Callum’s eyebrows shot up. “Old Mr. Landers? He must be nearly seventy.”

“No, his son, Bo,” Jody said. “Don’t you remember him? He was a year behind us in high school.”

“That’s right, he worked on the school paper.” Callum drummed his fingers on the table. “Skinny kid with braces, wasn’t he?”

Bo had improved with age, Jody reflected. Although his gangly lope and gee-whiz style of talking were no match for Callum’s smoothness, he was the most interesting single man in Everett Landing, and he clearly cared about her. Sometimes she’d wondered if that might be enough.

“He took over the newspaper after his dad retired,” she said. “He’s a good friend.”

“Who else?” Callum asked.

“Who else what?”

“Who else is after you?” He’d stopped making any effort to eat.

“Mr. Lamont invited Mommy to one of his parties,” Ben piped up.

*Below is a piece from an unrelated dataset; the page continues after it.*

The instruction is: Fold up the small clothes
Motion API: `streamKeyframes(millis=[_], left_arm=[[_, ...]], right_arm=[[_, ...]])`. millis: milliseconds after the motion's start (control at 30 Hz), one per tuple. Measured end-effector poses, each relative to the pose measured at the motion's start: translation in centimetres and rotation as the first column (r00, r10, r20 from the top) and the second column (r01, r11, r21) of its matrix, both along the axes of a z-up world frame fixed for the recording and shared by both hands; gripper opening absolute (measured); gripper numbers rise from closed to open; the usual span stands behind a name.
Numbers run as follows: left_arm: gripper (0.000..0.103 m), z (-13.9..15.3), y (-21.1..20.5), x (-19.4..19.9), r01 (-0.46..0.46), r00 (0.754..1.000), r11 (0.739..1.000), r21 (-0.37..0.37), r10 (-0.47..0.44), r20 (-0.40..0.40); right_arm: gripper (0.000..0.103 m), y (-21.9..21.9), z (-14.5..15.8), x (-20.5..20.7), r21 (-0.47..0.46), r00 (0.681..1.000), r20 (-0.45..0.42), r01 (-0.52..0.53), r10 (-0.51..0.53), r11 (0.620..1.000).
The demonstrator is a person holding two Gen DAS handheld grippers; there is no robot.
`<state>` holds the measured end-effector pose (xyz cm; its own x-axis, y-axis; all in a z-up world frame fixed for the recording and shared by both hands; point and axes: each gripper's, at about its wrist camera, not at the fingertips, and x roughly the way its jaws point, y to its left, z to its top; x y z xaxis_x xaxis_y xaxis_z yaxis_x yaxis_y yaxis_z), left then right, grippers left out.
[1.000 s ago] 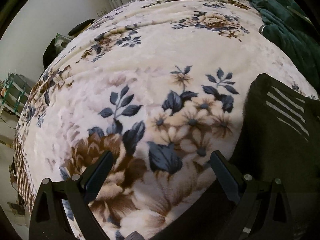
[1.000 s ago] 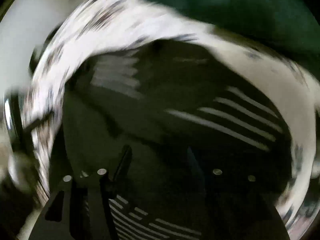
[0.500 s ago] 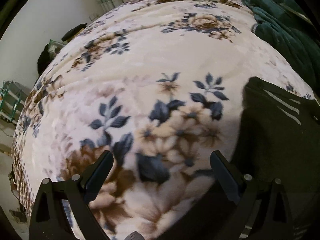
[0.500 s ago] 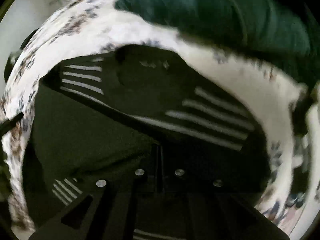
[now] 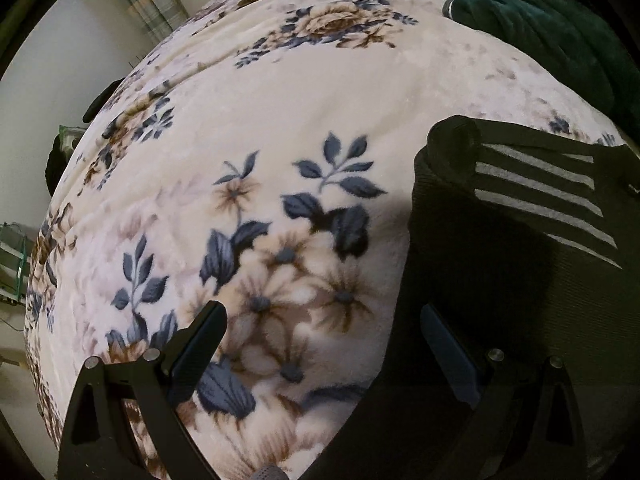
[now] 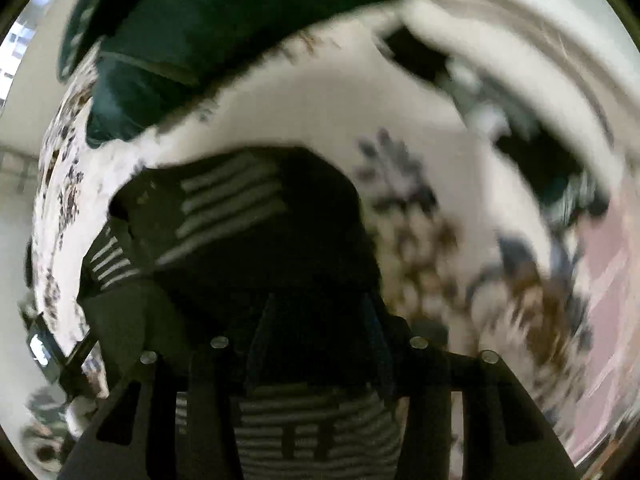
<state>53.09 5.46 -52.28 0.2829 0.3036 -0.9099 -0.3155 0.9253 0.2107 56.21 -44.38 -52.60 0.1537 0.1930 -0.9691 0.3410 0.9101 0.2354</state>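
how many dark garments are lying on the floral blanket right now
2. A black garment with grey stripes lies at the right of the left wrist view, beside the left gripper. A dark green garment is bunched at the blanket's far right corner. More may lie out of view.

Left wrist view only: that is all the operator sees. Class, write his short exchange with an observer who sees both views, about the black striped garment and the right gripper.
Operator: Where is the right gripper?
Observer: The right gripper is over the black garment, its fingers apart.
Operator: I see one striped patch. Any more?
Observer: Yes, a second, smaller striped patch sits at the garment's left edge.
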Motion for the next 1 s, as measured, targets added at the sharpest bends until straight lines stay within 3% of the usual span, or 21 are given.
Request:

Jody felt her cheeks grow hot. Andy Lamont, a pretentious newcomer from the East Coast who’d sold his high-tech stocks at the right moment, was known for strutting around his ranch in glitzy cowboy gear and throwing wild parties for out-of-town friends. “I didn’t go.”

“Gladys said it was going to be an or-gee,” Jerry added. “What’s an or-gee? She wouldn’t tell us.”

“Who is this guy?” Callum’s tone took on a harder edge.

“He’s nobody,” Jody said. “Believe me.”

“An or-gee is a party with lots of food,” Jerry said.

“How do you figure that?” she asked, grateful for the distraction.

“People offer you two pies. You go, ‘Oh, gee, I can’t pick,”’ her son explained.

Ben wrinkled his nose. “I’d say, ‘Or, gee, I’ll have both.”’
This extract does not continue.